Assignment: Return the entire listing exactly, leaving nothing out.

Information supplied:
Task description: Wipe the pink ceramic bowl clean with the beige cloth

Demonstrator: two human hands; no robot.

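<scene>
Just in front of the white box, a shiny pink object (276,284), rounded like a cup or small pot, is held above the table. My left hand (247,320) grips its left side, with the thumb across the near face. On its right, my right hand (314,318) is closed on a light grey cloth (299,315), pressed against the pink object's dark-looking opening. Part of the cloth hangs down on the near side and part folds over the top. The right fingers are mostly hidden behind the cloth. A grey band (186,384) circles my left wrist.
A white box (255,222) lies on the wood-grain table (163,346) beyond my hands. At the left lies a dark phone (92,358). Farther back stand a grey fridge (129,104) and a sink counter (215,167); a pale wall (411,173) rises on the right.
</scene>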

Exercise response:
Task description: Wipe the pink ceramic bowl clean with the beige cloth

Demonstrator: two human hands; no robot.

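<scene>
Just in front of the white box, a shiny pink object (276,284), rounded like a cup or small pot, is held above the table. My left hand (247,320) grips its left side, with the thumb across the near face. On its right, my right hand (314,318) is closed on a light grey cloth (299,315), pressed against the pink object's dark-looking opening. Part of the cloth hangs down on the near side and part folds over the top. The right fingers are mostly hidden behind the cloth. A grey band (186,384) circles my left wrist.
A white box (255,222) lies on the wood-grain table (163,346) beyond my hands. At the left lies a dark phone (92,358). Farther back stand a grey fridge (129,104) and a sink counter (215,167); a pale wall (411,173) rises on the right.
</scene>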

The exercise is now complete.